====== EXERCISE MATERIALS ======
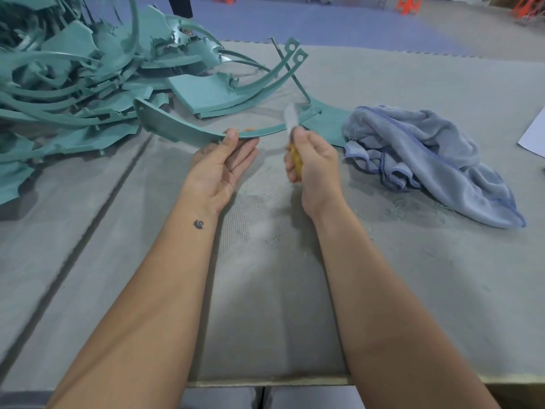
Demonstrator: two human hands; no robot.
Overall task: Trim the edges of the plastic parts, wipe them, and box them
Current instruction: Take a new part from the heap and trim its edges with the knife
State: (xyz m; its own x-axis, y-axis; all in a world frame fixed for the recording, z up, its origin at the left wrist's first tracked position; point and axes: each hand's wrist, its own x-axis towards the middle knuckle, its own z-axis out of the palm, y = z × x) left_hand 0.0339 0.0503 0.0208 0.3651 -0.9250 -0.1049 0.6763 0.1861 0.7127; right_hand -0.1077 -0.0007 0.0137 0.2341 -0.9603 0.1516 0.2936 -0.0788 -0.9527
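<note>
My left hand (221, 165) pinches a long curved teal plastic part (177, 128) between thumb and fingers, holding it just above the table. My right hand (312, 160) grips a yellow-handled knife (295, 160), its blurred blade (290, 116) pointing up beside the part's thin right end. A crumpled blue-grey cloth (427, 163) lies to the right of my right hand. No box is in view.
A big heap of teal plastic parts (73, 78) fills the back left of the grey padded table (265, 276). Fine plastic shavings are scattered around my right wrist. A white sheet (533, 134) lies at the right edge. Orange stools stand on the far floor.
</note>
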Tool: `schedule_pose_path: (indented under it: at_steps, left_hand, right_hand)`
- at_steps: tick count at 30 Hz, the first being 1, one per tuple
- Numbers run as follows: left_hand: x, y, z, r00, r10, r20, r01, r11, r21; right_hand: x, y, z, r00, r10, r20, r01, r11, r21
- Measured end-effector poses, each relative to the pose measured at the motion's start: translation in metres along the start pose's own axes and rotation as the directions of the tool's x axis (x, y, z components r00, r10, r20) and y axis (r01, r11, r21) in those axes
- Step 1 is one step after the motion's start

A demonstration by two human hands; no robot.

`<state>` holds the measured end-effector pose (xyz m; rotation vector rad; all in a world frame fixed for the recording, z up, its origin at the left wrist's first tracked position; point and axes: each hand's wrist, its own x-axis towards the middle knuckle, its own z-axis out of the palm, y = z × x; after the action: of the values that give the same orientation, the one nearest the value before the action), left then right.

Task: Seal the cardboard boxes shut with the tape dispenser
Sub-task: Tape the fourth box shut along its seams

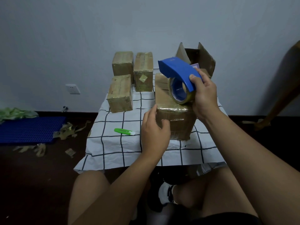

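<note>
The blue tape dispenser (pixel 179 71) is gripped by the right hand (pixel 204 98), thumb curled over its back end, and it's held tilted with the roll of clear tape (pixel 179 91) touching the top of the near cardboard box (pixel 173 109). The left hand (pixel 154 132) is pressed against that box's left front corner, thumb on the front face, fingers loosely bent; the fingertips are hidden behind the hand itself, so how firmly anything is held can't really be told. A good chunk of the box top is covered by the dispenser and the right hand, so the seam isn't visible. Behind it, at the far right corner of the checked tablecloth (pixel 113 143), an open box (pixel 203 60) is stood with flaps up; something purple-ish (pixel 194 66) is poking out inside but it's mostly blocked and can't be identified. Three taped boxes are set along the far left edge: a back left one (pixel 122 63), a tall middle one (pixel 143 71), and a front left one (pixel 120 93). A green utility knife (pixel 124 131) is left lying near the cloth's middle, well apart from the boxes. Tape scraps (pixel 68 129) and a blue grid mat (pixel 30 129), cut off by the frame edge, are seen on the floor.
</note>
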<state>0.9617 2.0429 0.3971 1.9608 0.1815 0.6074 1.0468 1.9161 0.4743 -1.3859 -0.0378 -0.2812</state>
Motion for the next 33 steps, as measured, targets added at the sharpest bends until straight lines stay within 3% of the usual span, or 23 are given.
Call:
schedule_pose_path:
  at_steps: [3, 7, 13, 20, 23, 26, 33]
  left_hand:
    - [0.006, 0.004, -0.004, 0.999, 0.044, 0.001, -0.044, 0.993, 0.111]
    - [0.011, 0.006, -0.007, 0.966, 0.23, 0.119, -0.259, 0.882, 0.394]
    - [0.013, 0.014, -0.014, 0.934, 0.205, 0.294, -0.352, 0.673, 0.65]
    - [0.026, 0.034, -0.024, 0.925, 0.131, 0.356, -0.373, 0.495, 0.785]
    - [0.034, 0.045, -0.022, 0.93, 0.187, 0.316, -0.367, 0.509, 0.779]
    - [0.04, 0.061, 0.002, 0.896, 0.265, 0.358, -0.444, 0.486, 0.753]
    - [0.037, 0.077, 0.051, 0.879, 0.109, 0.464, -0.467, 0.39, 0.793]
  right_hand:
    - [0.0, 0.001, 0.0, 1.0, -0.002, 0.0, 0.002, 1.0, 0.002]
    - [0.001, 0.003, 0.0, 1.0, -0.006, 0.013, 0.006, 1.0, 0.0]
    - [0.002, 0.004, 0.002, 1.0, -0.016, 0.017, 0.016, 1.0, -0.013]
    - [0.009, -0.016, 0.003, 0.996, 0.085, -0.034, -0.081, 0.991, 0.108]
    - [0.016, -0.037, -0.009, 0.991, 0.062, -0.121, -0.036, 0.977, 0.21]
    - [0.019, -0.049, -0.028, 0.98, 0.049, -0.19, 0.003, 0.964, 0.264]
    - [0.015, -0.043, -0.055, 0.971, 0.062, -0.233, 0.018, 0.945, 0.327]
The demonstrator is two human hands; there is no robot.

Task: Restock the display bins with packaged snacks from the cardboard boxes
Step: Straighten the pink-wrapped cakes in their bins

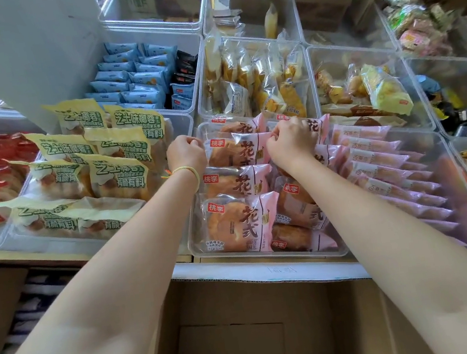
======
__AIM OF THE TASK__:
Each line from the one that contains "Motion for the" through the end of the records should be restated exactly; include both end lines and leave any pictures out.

__RESPONSE TO THE TASK__:
Motion for the next 33 steps, as measured, targets added at the sharpest bends until straight lines stay within 3% of the usual span, or 23 are given.
Call:
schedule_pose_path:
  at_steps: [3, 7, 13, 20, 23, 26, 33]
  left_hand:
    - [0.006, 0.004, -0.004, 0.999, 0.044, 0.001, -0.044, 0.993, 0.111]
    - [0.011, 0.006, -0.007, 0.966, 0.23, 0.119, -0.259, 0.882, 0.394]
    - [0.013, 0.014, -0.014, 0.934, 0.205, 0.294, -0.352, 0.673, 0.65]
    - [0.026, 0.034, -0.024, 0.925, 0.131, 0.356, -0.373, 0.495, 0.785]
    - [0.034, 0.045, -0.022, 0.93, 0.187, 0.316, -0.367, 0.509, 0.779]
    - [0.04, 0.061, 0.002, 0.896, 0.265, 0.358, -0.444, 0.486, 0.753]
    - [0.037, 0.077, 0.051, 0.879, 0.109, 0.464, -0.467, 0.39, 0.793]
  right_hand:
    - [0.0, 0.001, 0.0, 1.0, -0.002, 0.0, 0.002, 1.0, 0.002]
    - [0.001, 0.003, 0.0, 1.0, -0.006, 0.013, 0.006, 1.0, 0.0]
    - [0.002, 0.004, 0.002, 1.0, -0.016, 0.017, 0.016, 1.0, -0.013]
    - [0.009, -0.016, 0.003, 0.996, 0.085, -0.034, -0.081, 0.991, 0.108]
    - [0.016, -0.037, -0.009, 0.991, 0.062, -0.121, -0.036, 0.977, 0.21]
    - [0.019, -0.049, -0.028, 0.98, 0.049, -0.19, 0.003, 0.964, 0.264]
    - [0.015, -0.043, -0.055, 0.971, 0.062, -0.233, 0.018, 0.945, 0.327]
The demonstrator is two human hands; there is no robot.

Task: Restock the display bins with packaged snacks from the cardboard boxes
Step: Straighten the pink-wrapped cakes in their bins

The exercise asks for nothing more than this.